The time that data is stored in a stream (default: 24 hours; up to 365 days with extended retention).

 How Kinesis Data Streams Works

  1. Producers (apps, AWS services, IoT devices, etc.) send data to KDS.
  2. Data is distributed across shards in the stream using partition keys.
  3. Consumers (e.g., Lambda, Kinesis Client Library [KCL], twtech-custom-apps) read and process the data.
Architecture

 Producer Options

  • AWS SDKs (PutRecord / PutRecords API)
  • AWS IoT
  • Amazon Kinesis Agent
  • Amazon CloudWatch Logs / Firehose / IoT Core

 Consumer Options

  • Kinesis Data Analytics – SQL for real-time analytics.
  • AWS Lambda – Serverless processing (via event source mapping).
  • Custom Consumers – Using KCL or AWS SDK.
  • Enhanced Fan-Out (EFO) – 2 MB/sec per consumer, with dedicated throughput.

 Security Features

  • Encryption at Rest – KMS integration.
  • TLS in Transit
  • IAM-based Access Control
  • VPC Endpoints for private connectivity.

 Monitoring & Scaling

  • CloudWatch Metrics: IncomingBytes, GetRecords.IteratorAgeMilliseconds, etc.
  • Auto-scaling: With AWS Application Auto Scaling or manual shard management.

 Common Use Cases

  • Real-time application log streaming
  • Clickstream analytics (web/mobile apps)
  • IoT telemetry data
  • Fraud detection
  • Live metrics dashboards

twtech-Insights:

Comparison of Amazon Kinesis Data Streams with firehose and MSK (kafka)

 Purpose & Use Case

Feature

Kinesis Data Streams (KDS)

Kinesis Data Firehose


Primary Use

Real-time custom app streaming and processing

Data delivery (ETL, buffering, delivery to S3, Redshift, etc.)


Ideal For

Real-time event processing, custom app logic

Simplified data ingestion to storage/analytics services


Latency

Milliseconds

Near real-time (usually within 60 seconds)


 Management & Complexity

Feature

KDS

Firehose


Fully Managed

Yes

Yes


Setup Complexity

Moderate (requires shard planning and consumer management)
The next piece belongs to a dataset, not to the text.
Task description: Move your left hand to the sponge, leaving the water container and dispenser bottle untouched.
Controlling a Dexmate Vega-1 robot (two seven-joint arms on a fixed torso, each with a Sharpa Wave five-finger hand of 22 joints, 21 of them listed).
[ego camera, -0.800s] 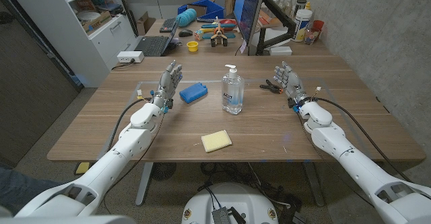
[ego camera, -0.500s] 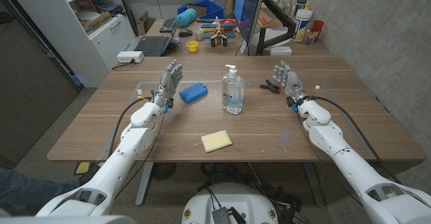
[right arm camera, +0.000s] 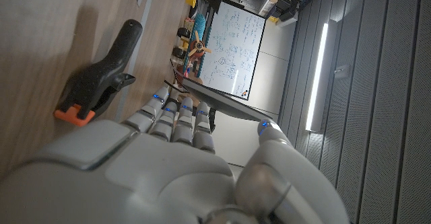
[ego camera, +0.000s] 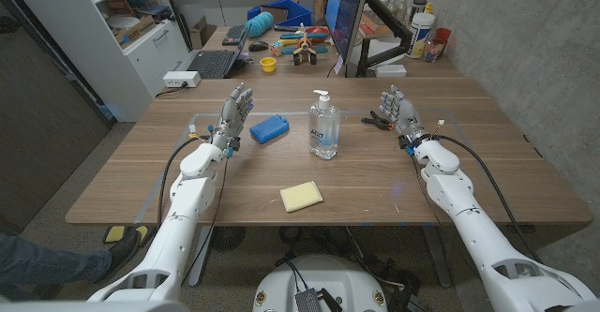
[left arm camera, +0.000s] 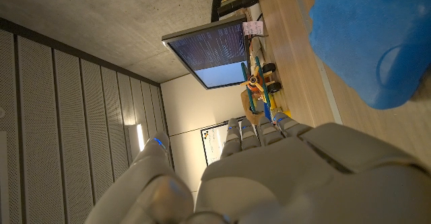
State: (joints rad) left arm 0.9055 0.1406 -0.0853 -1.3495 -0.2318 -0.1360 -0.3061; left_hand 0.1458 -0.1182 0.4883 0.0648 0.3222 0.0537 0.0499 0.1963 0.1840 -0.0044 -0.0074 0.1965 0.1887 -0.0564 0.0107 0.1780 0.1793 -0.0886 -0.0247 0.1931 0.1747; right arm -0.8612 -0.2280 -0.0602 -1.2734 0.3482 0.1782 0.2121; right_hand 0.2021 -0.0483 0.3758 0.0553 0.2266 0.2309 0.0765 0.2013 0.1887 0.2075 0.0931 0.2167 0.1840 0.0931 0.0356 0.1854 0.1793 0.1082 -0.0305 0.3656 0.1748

Low (easy config, automatic scaling)


Custom Processing

Yes (via Lambda, KCL, etc.)

Limited (can transform with Lambda)


 Performance & Scaling

Feature

KDS

Firehose


Throughput Scaling

Manual (shards) or auto-scaling

Auto-scaling


Max Ingest Rate

~1 MB/sec/shard

~5 GB/hour/stream (scales up)


Data Retention

24 hrs to 365 days

24 hrs max


 Security & Access

Feature

KDS

Firehose


Encryption

At rest (KMS), in transit (TLS)

At rest (KMS), in transit (TLS)


VPC Support

Yes

Yes


IAM Integration

Yes

Yes


 Data Delivery & Destinations

Feature

KDS

Firehose


Built-in Destinations

None (use consumers)

S3, Redshift, OpenSearch, Splunk, custom HTTP


Transformations

With Lambda (custom)

Inline with Lambda

 Pricing

Feature

KDS

Firehose


Cost Model

Pay per shard, PUT payloads, and retrievals

Pay per data ingested and delivered


Cheapest Option

For lightweight custom apps

For simple ETL and data lake ingestion


twtech Recommendation of  When to Use What:

  •  uses KDS if it:
    • Needs low-latency, real-time custom processing
    • Wants tight control over producers/consumers
    • Doesn’t need Kafka ecosystem support
  •  uses Firehose if it :
    • Wants to easily ingest data into S3, Redshift, etc.
    • Prefers fully-managed, zero-maintenance pipelines
    • Can tolerate ~1-minute delay and limited transformation


Project: Hands-on

  • How twtech creates and use amazon kinesis for its production and consumption.
  • Search for the AWS service: Kinesis

  • Create data stream: twtech-kinesis-data-streams

  • Create data stream with name: twtech-kinesis-data-streams

Configure:  Data stream capacity

  • Capacity mode

  • Create data stream: twtech-kinesis-data-streams


  • Application

  • Monitoring Kinesis data streams:

  • Under configuration, 
  • Set the number of shards that can be scaled from 1(default) to double the number like 2 shards

From:


Double the shards: to 2.

To: save changes

  • How twtech uses the kinesis data stream for : Production and Consumptions databases
  • Open cloudshell (is a command line interface in aws): To use CLI

AWS CLI commands for  Amazon Kinesis Data Streams, (including operations)

  • Creating, 
  • Listing, 
  • Reading, 
  • Writing,
  • Deleting streams.

 1. Create a Stream

# bash

aws kinesis create-stream \

  --stream-name twtech-kinesis-stream \

  --shard-count 1

 NB:

  •  Use --stream-mode-details for on-demand mode (see below).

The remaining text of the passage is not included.